Jesus is Jewish, so I study the Torah.
For this weeks Torah Portion I studied Shabbat Bereishit — “Shabbat of Beginning” — the first Shabbat of the annual Torah reading cycle, on which the Torah section of Bereishit (“In the Beginning”) is read.
The following Daily Thought is out of the Chabad.org for October 18, 2025. Its last sentence spoke to me:
Daily Thought – The Fragile Universe
As long as everything is going smoothly and you are doing everything right, every step is going to be predictable, as though you’re following a script.
You go to school, you please your teachers, you graduate college and get a nice job. Nothing new. Nothing radical.
But with one failure along the way, one little crash in the system, and entirely new possibilities open up. Now you get to turn life around, all on your own.
The human universe through which our lives travel is so fragile. Perhaps it is intentionally so. Perhaps it is a great gift from our Creator, so that just as He created a world out of nothing, so we will create surprise and wonder out of the messes in our lives.
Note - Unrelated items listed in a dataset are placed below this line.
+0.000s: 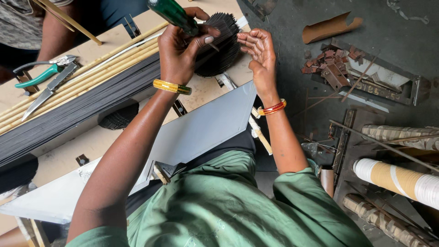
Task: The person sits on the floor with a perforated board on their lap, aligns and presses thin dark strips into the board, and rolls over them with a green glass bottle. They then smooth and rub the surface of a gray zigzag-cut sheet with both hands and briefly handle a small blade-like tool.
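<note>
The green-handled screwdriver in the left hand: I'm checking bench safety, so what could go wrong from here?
The green-handled screwdriver in the left hand points toward the open right hand; a slip might jab its fingers. The dark bundle of thin black strips overhangs the wooden bench and might slide off.

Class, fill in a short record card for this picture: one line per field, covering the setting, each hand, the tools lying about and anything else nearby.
Setting: wooden workbench, seen from above
Left hand: closed on a green-handled tool, resting on a bundle of thin dark strips
Right hand: fingers open, at the fanned end of the strips
Wrists: yellow bangle left, red bangle right
Tools: green-handled pliers and a blade
Nearby: pale canes, grey sheet, paper rolls, metal scraps
</note>
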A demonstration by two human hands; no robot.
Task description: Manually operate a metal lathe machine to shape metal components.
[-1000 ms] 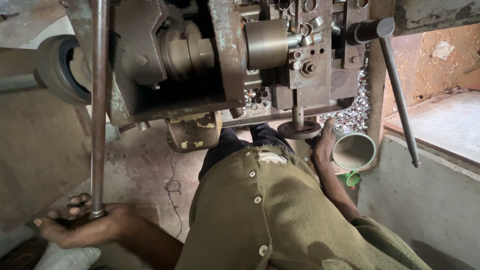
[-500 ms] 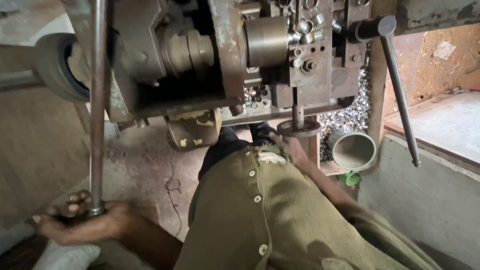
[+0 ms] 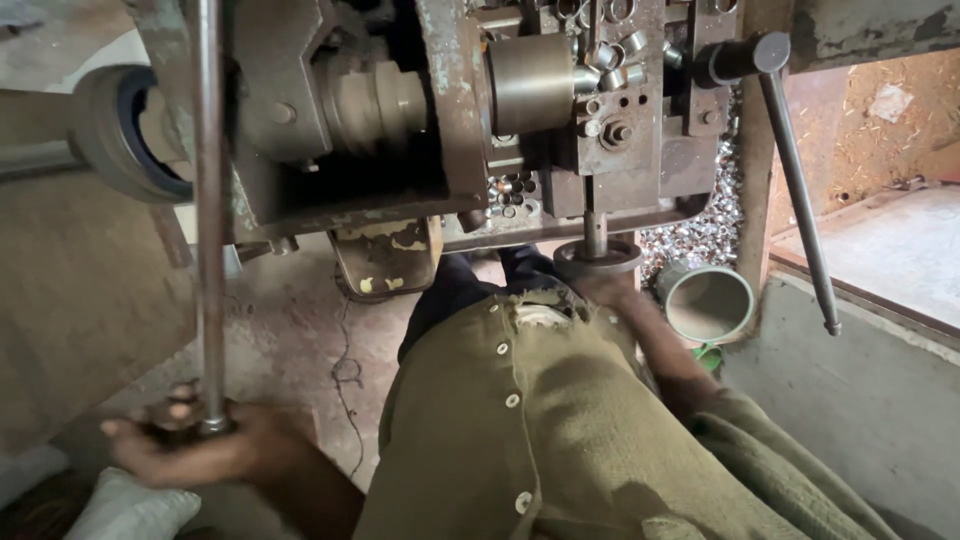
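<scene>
A cracked, stained concrete floor [image 3: 300,340] lies below, dusty and grey-brown. To the right a low concrete wall [image 3: 850,400] edges a raised ledge [image 3: 900,250], with a reddish, rough wall [image 3: 870,130] behind it in warm daylight. A pale sack [image 3: 130,510] lies at lower left.

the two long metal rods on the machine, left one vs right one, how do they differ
The left rod stands about upright; the right rod slants down to the right. The left hand grips the left rod's lower end; no hand touches the right rod, whose lower end hangs free. The right rod springs from a dark cylindrical hub; the left rod's top runs out of view. Both are plain, slim, grey metal bars.
</scene>
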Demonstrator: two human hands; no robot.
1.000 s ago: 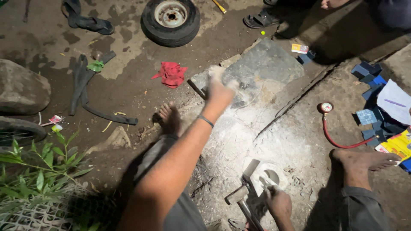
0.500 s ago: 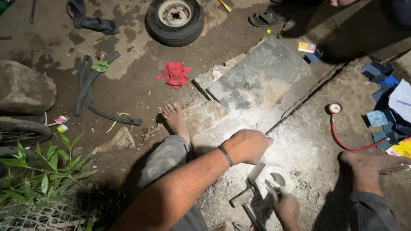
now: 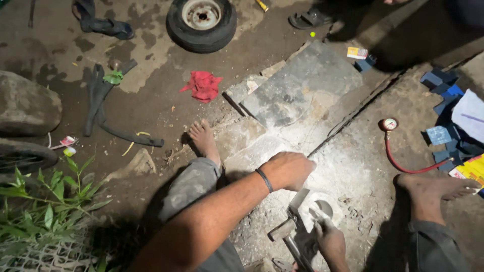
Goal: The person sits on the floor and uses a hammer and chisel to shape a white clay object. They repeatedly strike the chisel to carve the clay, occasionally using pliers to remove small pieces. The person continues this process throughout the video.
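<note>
Dusty ground [image 3: 151, 108] lit by a hard beam spreads below, patched with wet stains and broken concrete slabs [image 3: 297, 90]. Low between the person's bare feet sits a metal clamp tool [image 3: 297, 226], grey and chalk-coated, with a short handle bar sticking out to one side and a pale round piece [image 3: 321, 207] held at its upper end. The left hand [image 3: 288, 170] hangs closed in a loose fist just above the tool's top, knuckles up, a dark band on the wrist; whether it grips anything I cannot tell. The right hand [image 3: 330, 239] is curled shut around the tool's lower part, beside the round piece. The tool stands on rough, powdery rubble, so it could tip or skid if pressed unevenly, and the round piece might slip out because dust coats the metal. Fingers sit close to the clamping parts, so a pinch looks possible. The bare left foot [image 3: 204, 140] and right foot [image 3: 433, 186] rest near on both sides. Well apart lie a small wheel [image 3: 201, 22], a red rag [image 3: 203, 84], strips of black rubber [image 3: 101, 100] and a pressure gauge [image 3: 389, 124] on a red hose.
</note>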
So that we can share in that most essential divine power: The power to recreate our own selves.
———–
A year ago I was in a BIG mess. I was tied into an important ministry role but felt burned out. I was tied into a high level professional real estate role and felt burned out. God saw the mess my life was in and slammed the doors on these two very significant professional and ministry positions.
I remember asking myself (and God) at the time “How do I get out of this stress and pressure?’ What do I need to change?” His answer was “everything”! Everything needed to change.
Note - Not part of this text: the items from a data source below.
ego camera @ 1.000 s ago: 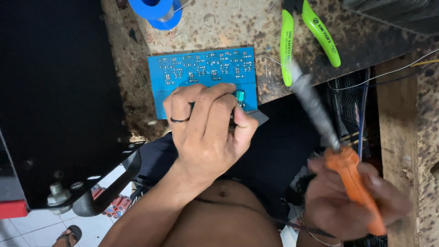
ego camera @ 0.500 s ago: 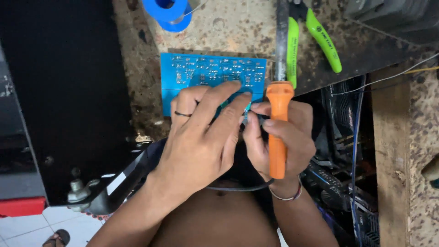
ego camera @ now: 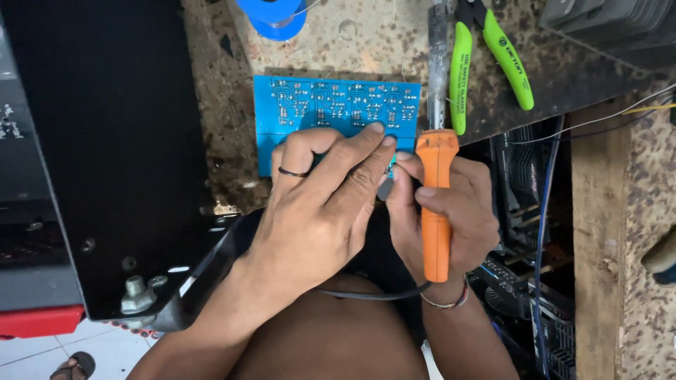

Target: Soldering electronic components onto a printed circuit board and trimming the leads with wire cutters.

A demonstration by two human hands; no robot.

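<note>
- Two hands are at work here, both yours, meeting at the near edge of the bench above your bare lap.
- Your right hand (ego camera: 440, 211) is closed in a fist around the orange plastic handle of a soldering iron (ego camera: 436, 204); its grey metal shaft runs straight away from you and leaves the top of the view, so you cannot see the tip. A dark cord leaves the near end of the handle and curves left under your wrist, where a thin bracelet sits.
- Your left hand (ego camera: 320, 204), with a dark ring on one finger, lies flat with the fingers pressed onto the near right corner of the blue rectangular circuit board (ego camera: 331, 105). Whether it pinches anything beneath is hidden; it is pressing down, not clasping.
- The board lies flat on the speckled, worn workbench top (ego camera: 366, 42), solder side up, just left of the iron's shaft.
- Just right of the shaft lie green-handled cutting pliers (ego camera: 489, 56), handles spread towards you.
- At the far edge, left of the shaft, sits a blue plastic spool (ego camera: 271, 14), partly cut off.
- To the left, a large black metal chassis panel (ego camera: 105, 141) fills the view.
</note>
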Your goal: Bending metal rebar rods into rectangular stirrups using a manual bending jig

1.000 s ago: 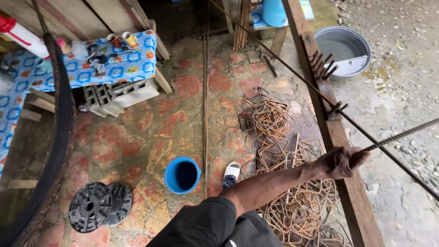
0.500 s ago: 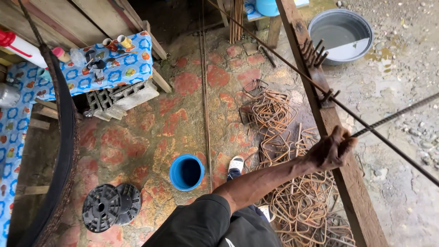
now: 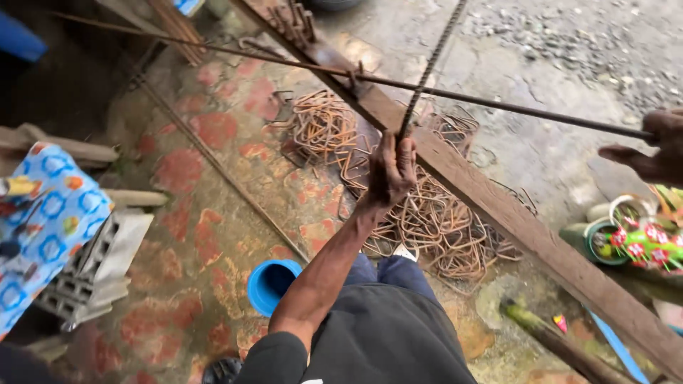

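An open-air metalworking yard beside a home: a long wooden bending bench (image 3: 512,213) with steel pegs (image 3: 295,21) crosses stained concrete, rusty bent rebar stirrups (image 3: 427,213) heaped beneath it, long reinforcing bars (image 3: 498,107) laid over it, gravel beyond it.

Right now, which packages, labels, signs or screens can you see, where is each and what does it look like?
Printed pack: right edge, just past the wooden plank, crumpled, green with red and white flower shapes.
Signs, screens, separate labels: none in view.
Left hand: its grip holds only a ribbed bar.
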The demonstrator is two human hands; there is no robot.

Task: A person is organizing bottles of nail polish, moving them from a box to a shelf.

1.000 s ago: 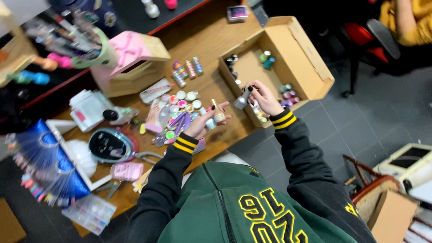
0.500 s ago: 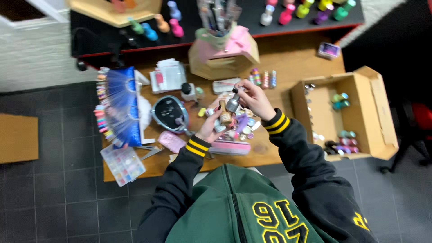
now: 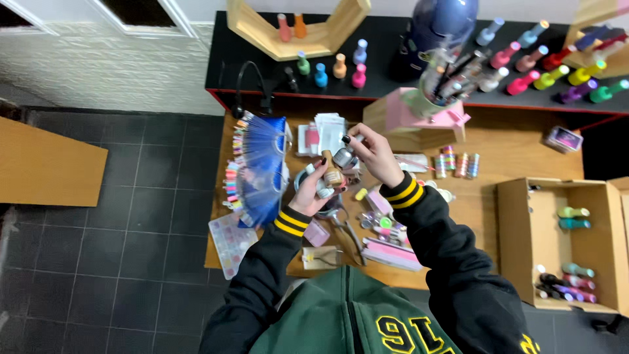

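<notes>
Your left hand (image 3: 313,192) is raised above the wooden counter (image 3: 498,157), its fingers (image 3: 322,172) curled shut around a small tan nail polish bottle (image 3: 333,176) with a rounded body; a white cap or second small item sits low in the same grip, too small to tell apart; your right hand (image 3: 373,152) meets it from above, fingertips pinched closed on a small grey, glossy bottle (image 3: 343,157) held just beside and touching the tan one; dark polish shows on your nails; both sleeves are black cloth with ribbed yellow-striped cuffs (image 3: 293,223), the jacket body green. Directly beneath your hands lies a round dark lamp-like device (image 3: 308,180), mostly hidden; to their left a blue fan of nail colour swatches (image 3: 259,169), thin plastic tips spread in an arc; below that a clear flat plastic compartment case (image 3: 230,241); pink rectangular buffer blocks (image 3: 392,254) and metal nippers (image 3: 346,229) lie near your right cuff. An open corrugated cardboard box (image 3: 517,242) at the right holds several bottles on their sides; a black shelf (image 3: 223,65) behind carries upright bottles in many colours and a pale wooden hexagonal rack (image 3: 249,26).
</notes>
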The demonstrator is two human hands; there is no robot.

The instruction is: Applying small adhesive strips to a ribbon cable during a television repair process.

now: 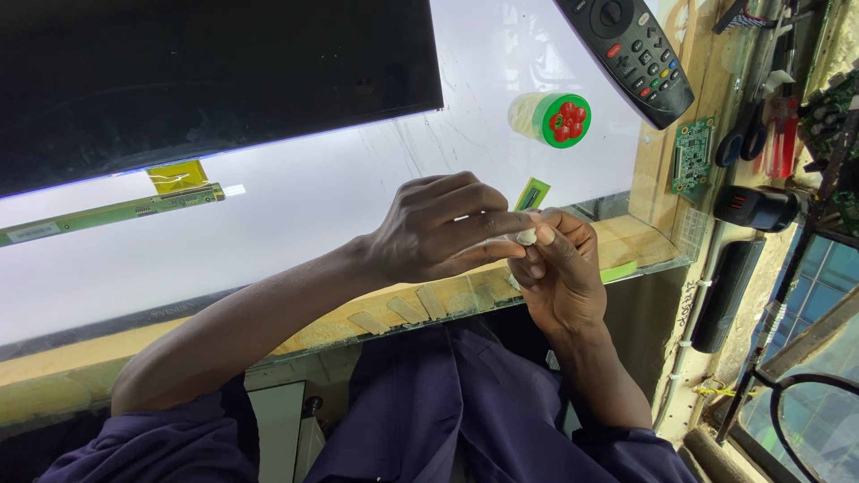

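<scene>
A small white lump (526, 236) sits right in the middle of things, pinched between the fingertips of both hands. It may be cotton or soft paper; it is too small to tell. It is held up in the air, just above the near edge of the glowing white panel (295, 215).

The step in hand looks like shaping or pulling at this little lump. I think the next move calls for a gentle, steady pinch, so the lump does not drop or tear.

The left hand (443, 228) comes in from the left. Its grip is almost shut, with the thumb and first fingers pressed on the lump. The right hand (559, 268) comes up from below. Its fingers are curled in, and its grip is closed on the same lump from the other side.

Just behind the hands lies a small green chip (532, 193) on the panel. Farther back stands a little jar with a green lid (552, 118) and red spots on top. Past that is a black remote (631, 49). Off to the right, on the wooden tabletop (658, 170), rests a small green board (693, 154), and beyond it a black torch (756, 207). Far to the left, a dark screen sheet (206, 76) is lifted off the panel, with a long green strip (116, 213) along its edge.
</scene>
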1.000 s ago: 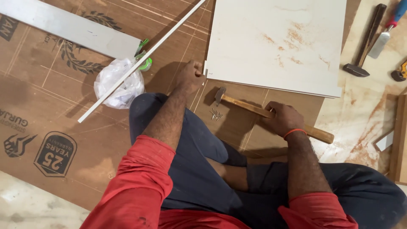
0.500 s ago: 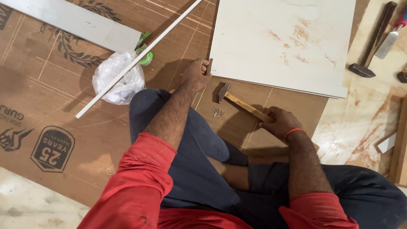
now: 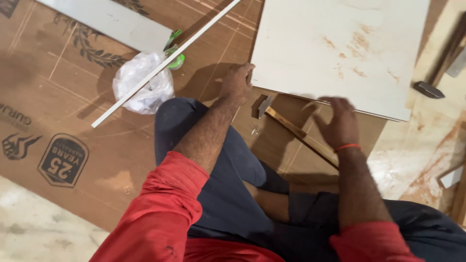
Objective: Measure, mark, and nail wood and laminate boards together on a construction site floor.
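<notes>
You are sitting on a big brown plywood sheet that covers most of the floor to your left and far side, printed with dark emblems. Beyond its right edge lies pale, rust-stained flooring.

On the far right of the sheet rests a large white board with faint orange smudges. Far left, a long pale panel lies at a slant. A thin white strip runs diagonally from the far middle down to the left, crossing over a crumpled clear plastic bag; just beyond the bag sits a small green item, too small to identify.

Your left hand reaches out over your knee and grips the near left corner of the white board, fingers curled on its edge. Your right hand is blurred, fingers spread and released, hovering just above the wooden handle of a hammer. The hammer lies on the plywood sheet just near of the white board's edge, its metal head toward your left hand and its handle running near and right beneath your right hand. Whether your right fingers touch the handle cannot be told.

A few small nails lie beside the hammer head. Far right, a second hammer's dark head rests on the flooring.
</notes>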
I had become so consumed by work, ministry and serving others that I had lost my purpose and felt trapped. The Lord answered my prayers in a very unexpected way – he suddenly removed me from these two positions and slammed the doors behind me. He removed the pressure by not allowing me to go back into ministry or to get another job for several months. He literally stopped “everything” to clean up the mess and to recreate my life.
God took and is taking my life in a new direction. It feels familiar, but yet it is brand new. I live in Granbury, Tx but it feels like Lakeville, MN. He is shifting me into more residential real estate but it feels a lot like commercial real estate. He has me coaching new agents, but it feels a lot like ministry. He’s even shifted my faith. It’s painful when God slams doors. That pain put me in a position to chose. I needed to chose to go forward with him, or go back to my old ways. The process of moving forward boosted my faith, trust and purpose. Instead of self-reliance, I have set my eyes on Jesus and am working towards who Rebekah Jo really is. Not Rebecca Jo, the name I was given at birth, but Rebekah Jo, the person God pre-destined me to be. I used to drive towards being the person I thought I should be, but now I am abiding in his love and allowing him to unfold who he is recreating me to become.
God has perfect timing. He aligned this re-creation to His calendar and to His Son. He opened my eyes and as I read the torah portion this week, the words revealed to me “Shabbat of Beginnings” which confirms I am in the right place. It speaks of starting over, and the promises of a fresh start. Isn’t that what Jesus is all about?
With surprise and wonder, God is cleaning up my messy life.
Shabbat Shalom.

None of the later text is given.